Unlike the department and Lansley, he had not greeted the programme for government with “a sucking of teeth” as he puts it. Its proposal for part-elected/part-council-appointed PCTs fitted his wish to deliver the long-standing Liberal Democrat goal of a bigger role for councils as part of its desire to devolve power from Whitehall.
But he rapidly came to see the problems with the idea. And, he says, he “certainly argued very strongly [about] what were PCTs going to do in this new world? All they were going to be left with was a residual role in public health”. Why have that, Burstow says, “when it makes more sense for the public health role to be put into the local authority?” Local government has “more of the levers for driving the wider determinants of health”.
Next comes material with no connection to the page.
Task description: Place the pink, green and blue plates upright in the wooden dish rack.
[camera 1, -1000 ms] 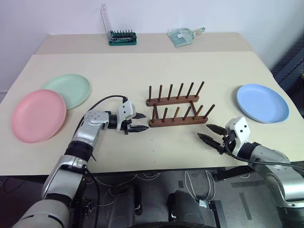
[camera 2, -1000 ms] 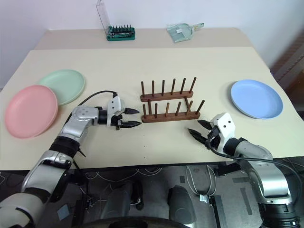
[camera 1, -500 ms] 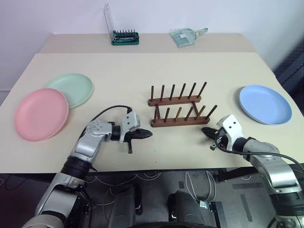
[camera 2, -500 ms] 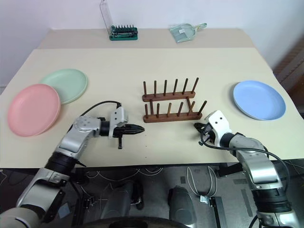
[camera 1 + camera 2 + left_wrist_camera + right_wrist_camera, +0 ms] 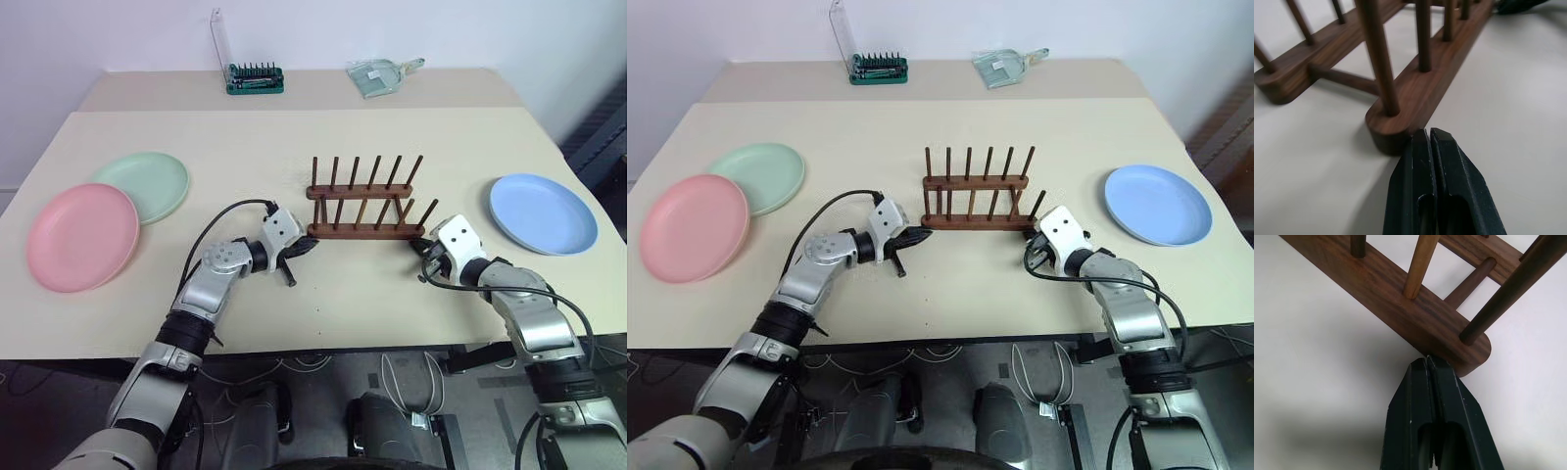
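Left eye view showing a beige worktop [image 5: 294, 147] with the wooden dish rack [image 5: 364, 208] standing at centre frame, its two rails lying across the picture and the thin pegs rising upright. Left pincer [image 5: 306, 249] pressing its shut tips against the left end of the near rail, fingers tight together and gripping nothing. Right pincer [image 5: 421, 248] doing likewise at the right end of that same rail, shut, empty. Both pincers pointing inward at each other, bracketing the rack between them.

Left wrist view showing the two black fingers [image 5: 1422, 196] sealed side by side, tips sitting right at the rounded end of the near rail [image 5: 1415, 93], touching or just short of it. Right wrist view showing the same on the other end: closed fingers [image 5: 1422, 416] meeting the rounded rail end [image 5: 1471, 350] from below it.

Pink plate [image 5: 81, 236] lying flat at the left edge of the frame, well apart from the rack. Green plate [image 5: 147, 183] lying flat just behind and right of it, its near rim tucked under or touching the pink rim; which of the two, not clear. Blue plate [image 5: 542, 211] lying flat at the right of the frame, near the right arm but apart from the rack. No plate standing in the rack yet.

Green tool case [image 5: 255, 78] with its clear lid raised sitting at the upper left of the frame, a small clear dustpan [image 5: 380, 76] to its right along the far edge.
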`<state>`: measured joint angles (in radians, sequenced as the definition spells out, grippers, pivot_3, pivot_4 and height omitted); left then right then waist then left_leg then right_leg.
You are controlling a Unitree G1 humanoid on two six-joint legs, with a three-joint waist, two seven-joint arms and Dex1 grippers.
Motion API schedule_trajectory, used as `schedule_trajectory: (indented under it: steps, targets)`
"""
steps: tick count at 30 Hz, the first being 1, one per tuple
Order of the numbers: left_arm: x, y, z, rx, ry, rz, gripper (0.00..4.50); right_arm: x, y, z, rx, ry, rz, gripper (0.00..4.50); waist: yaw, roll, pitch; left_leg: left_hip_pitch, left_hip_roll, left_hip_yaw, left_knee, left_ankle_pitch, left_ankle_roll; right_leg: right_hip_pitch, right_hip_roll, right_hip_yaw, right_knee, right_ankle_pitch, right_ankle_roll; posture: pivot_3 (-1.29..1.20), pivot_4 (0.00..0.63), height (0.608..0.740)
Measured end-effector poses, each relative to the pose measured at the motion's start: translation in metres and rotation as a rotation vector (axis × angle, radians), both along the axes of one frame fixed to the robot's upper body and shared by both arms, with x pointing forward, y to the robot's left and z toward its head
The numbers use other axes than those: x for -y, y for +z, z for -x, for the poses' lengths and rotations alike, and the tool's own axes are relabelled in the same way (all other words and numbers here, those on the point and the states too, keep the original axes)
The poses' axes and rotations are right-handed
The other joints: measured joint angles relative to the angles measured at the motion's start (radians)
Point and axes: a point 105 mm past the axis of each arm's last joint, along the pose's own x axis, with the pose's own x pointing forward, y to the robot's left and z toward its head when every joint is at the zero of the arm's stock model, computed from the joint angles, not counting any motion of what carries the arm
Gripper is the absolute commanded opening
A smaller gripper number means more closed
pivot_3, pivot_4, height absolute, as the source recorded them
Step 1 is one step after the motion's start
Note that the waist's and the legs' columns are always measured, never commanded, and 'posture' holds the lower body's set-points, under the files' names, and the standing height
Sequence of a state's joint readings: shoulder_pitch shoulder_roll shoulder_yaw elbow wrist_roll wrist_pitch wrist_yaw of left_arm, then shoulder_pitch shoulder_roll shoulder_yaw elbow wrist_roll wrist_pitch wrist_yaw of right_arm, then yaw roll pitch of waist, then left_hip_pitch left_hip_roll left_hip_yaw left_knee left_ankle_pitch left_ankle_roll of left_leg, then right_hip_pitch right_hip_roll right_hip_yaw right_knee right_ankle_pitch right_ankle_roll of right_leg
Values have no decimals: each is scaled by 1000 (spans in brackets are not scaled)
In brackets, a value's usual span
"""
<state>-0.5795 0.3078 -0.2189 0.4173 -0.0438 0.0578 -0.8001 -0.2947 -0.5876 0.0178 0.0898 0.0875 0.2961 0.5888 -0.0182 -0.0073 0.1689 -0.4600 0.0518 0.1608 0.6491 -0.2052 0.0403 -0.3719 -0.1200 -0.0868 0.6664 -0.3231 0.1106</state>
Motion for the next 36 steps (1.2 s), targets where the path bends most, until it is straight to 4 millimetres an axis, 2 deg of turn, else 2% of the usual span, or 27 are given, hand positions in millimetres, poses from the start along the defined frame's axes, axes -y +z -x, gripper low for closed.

At the same time, the parallel idea that was being developed of health and wellbeing boards – aimed at bringing GP commissioners and councillors together. Again an idea that Burstow promoted. That offered a chance of better integrating health and social care together with prevention, and in a way that might give local authorities at least some influence over NHS commissioning,
Once it was determined that GPs were to be required to do the bulk of the commissioning, that public health was to go to local government, and that community services were to be separated out, there was indeed nothing, or virtually nothing, left for PCTs to do. “They were a shell,” one official says. There was no need for them.
The deal came out of “Andrew’s black and white approach to commissioning” – that all GPs would be required to be involved – and Paul Burstow’s and the Liberal Democrats demand for more local democracy. “So the PCTs death warrant was signed by that, really.
But this decision was problematic. Scrapping PCTs (and SHAs) was what moved the situation from “we will stop the top-down reorganisations of the NHS” to launching precisely just such a restructure. In addition, PCTs were the bureaucratic underpinning of the old system. As they were already substantially wound up by the time Lib Dem conference turned on the plans, Nick Clegg found that it was impossible to abandon the plans because there was no one to administer the status quo if it was left in place.
I am afraid to say I don’t think this sorry story is just about health. Rather it reflects a general weakness in how the party approaches policy making. In a thoughtful piece for Liberal Democrat Voice from 2011, Stephen Tall argued that “Local government is to the Lib Dems what the unions are to Labour.” The role of the party in general and Paul Burstow in particular in the passage of the Health and Social Care Act does unfortunately seem to fit this pattern.